A problem state is defined by assigning values to some or all variables, and the CSP’s solution is a variable assignment that satisfies all constraints. The set of all possible assignments (X1 × X2 × … Xn) is the solution space.
Many RAN (Radio Access Network) parameter configuration problems can be framed as CSPs. These constraints typically arise from network topology, ensuring cell configurations align with neighboring cells. Examples include ensuring unique PCIs (Physical Cell Identifiers) for neighboring cells and avoiding confusion. Similarly, PRACH-related parameters like RSI, cyclic shift, carrier selection, and tracking area code (TAC) can be modeled as CSPs.
Quantum information theory, which was created in the 1980s as a result of the fusion of quantum mechanics and information theory, laid the groundwork for quantum computing.
Due to the use of qubits, which set quantum computing apart from classical computing and enabled quantum superpositions of data, this opened the door for its development. Quantum annealing and entanglement are two examples of quantum phenomena that are used by quantum algorithms for computation.

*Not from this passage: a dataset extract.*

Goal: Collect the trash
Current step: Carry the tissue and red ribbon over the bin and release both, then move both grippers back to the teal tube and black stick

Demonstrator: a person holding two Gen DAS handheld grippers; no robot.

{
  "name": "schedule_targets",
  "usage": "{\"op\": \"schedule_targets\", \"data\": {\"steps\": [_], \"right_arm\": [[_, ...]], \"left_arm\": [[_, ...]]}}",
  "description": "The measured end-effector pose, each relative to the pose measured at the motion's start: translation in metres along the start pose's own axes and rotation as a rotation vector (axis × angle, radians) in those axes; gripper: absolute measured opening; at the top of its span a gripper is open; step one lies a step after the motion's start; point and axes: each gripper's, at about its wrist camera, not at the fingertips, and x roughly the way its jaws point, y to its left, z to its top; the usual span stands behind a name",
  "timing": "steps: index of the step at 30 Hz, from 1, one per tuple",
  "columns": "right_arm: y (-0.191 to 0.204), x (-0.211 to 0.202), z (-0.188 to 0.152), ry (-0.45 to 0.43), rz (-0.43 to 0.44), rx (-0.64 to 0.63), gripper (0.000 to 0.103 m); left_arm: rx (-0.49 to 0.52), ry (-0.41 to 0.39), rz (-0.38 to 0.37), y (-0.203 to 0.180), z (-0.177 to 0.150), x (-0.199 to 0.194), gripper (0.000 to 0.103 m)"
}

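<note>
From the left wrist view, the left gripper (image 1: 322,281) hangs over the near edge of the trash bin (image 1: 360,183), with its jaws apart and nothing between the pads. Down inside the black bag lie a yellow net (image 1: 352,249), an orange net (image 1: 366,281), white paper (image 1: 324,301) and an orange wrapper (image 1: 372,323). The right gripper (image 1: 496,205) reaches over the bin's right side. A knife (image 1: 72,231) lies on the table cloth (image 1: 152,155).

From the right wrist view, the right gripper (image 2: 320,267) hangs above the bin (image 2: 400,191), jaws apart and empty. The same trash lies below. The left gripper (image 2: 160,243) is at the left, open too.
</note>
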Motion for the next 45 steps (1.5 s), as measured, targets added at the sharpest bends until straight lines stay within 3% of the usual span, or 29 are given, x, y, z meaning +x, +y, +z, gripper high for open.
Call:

There are several quantum computing techniques, including quantum annealing and the universal gate. While quantum annealers are more sophisticated and have as much as 2000 qubits in the most recent versions, the universal gate is powerful but not technologically mature.
The quantum annealing calculation mode is based on optimizing energy functions through quantum fluctuations. It transforms input problems into classical Ising-spin problems, forming a versatile framework for symmetric quantum computation. What sets it apart is its ability to address combinatorial optimization problems, making it relevant to computer science.
To enhance accessibility, low-level technical aspects are abstracted, reducing the need for in-depth knowledge of quantum mechanics when programming the solution.
The quantum annealing-based device uses quantum annealing, an optimization algorithm that efficiently explores solution spaces using quantum effects such as quantum tunneling.
This concept is similar to classical local heuristics such as simulated annealing, which makes it easy to use for those who are not deeply familiar with quantum mechanics.
While simulated annealing uses thermal fluctuations to navigate energy barriers and avoid local minima, quantum annealing harnesses quantum tunneling for the same purpose.
Network Automation Framework
For the purpose of processing network data for SON use-cases, we employ a CSON architecture with a cloud-based quantum annealer. By retrieving and storing several data kinds, including configuration, performance, inventory, and fault management, it modifies network setup settings.
While performance data comprises regular updates in time-series format, configuration data covers RAN parameters.
Cell and antenna information may be found in inventory data, whereas fault management information covers network alerts for SON applications that include defect detection and self-healing.
Machine learning presents challenging issues for traditional computers, particularly when dealing with high-dimensional data. Quantum parallelism and quantum associative memory are the two fundamental benefits of quantum computing. Both enhancing and learning activities for machine learning may be considerably sped up using these strategies.
Reduced computing speeds for machine learning depend on quantum computers’ superior ability to handle high-dimensional dot and tensor matrices. Additionally, they can factor integers in polynomial time, which is a process that classical computers normally cannot perform.
Some issues in machine learning are inherently time-consuming and challenging to resolve (intractable). Heuristics are employed in order to handle these problems with the resources at hand. Here, quantum computing can play a part by vastly reducing computation times.